• Problem requirements: Below are the records; copy exactly the stretch from the line containing "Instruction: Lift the" through the line containing "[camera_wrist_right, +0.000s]", both ends included, and nothing else.

• Supplied records:

- Opening Delimiter -

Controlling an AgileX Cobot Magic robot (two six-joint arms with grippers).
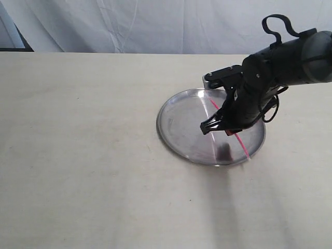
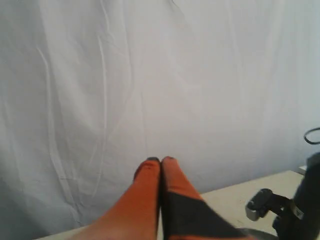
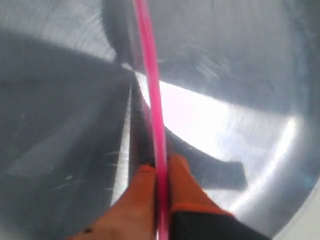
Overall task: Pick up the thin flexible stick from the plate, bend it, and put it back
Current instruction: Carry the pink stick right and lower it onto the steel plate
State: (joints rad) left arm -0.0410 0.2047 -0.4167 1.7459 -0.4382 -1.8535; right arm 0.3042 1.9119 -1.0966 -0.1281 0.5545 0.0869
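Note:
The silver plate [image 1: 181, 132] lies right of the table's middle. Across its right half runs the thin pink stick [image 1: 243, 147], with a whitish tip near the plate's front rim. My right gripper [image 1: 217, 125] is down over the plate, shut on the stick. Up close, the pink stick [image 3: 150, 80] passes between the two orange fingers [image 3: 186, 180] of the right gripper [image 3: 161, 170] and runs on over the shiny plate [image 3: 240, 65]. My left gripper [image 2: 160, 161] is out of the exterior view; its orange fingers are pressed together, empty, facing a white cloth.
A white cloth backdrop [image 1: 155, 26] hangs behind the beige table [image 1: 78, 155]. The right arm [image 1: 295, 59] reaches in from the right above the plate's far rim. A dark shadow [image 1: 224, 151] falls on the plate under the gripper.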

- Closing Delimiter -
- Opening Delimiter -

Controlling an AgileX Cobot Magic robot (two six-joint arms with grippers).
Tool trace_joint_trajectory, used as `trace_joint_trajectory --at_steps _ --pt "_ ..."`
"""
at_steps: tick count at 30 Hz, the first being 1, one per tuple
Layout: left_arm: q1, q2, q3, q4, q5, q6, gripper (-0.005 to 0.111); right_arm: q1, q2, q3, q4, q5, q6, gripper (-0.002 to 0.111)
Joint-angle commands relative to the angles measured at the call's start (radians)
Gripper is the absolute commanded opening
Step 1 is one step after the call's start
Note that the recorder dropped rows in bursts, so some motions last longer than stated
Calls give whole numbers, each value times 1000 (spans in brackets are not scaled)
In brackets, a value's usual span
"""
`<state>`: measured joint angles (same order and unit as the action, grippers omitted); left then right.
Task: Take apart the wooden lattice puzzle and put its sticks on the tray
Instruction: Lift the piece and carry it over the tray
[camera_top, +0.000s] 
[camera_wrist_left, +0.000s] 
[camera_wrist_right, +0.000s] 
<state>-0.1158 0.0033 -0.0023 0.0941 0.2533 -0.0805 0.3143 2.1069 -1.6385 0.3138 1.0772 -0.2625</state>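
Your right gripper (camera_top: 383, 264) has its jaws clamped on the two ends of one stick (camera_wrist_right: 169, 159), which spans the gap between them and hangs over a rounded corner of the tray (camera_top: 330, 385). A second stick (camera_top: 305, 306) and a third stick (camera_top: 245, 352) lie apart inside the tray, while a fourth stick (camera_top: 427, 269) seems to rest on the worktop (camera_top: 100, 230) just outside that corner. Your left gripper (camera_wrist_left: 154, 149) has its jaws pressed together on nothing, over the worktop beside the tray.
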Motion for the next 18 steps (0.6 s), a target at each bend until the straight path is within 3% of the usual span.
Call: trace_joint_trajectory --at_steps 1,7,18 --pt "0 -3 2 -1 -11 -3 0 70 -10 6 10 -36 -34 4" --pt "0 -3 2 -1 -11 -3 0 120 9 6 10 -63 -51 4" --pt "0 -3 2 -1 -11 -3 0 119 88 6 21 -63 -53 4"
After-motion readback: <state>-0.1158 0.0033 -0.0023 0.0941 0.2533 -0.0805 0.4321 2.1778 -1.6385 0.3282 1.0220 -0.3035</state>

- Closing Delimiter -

• Task output:
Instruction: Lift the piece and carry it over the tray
[camera_top, +0.000s] 
[camera_wrist_left, +0.000s] 
[camera_wrist_right, +0.000s] 

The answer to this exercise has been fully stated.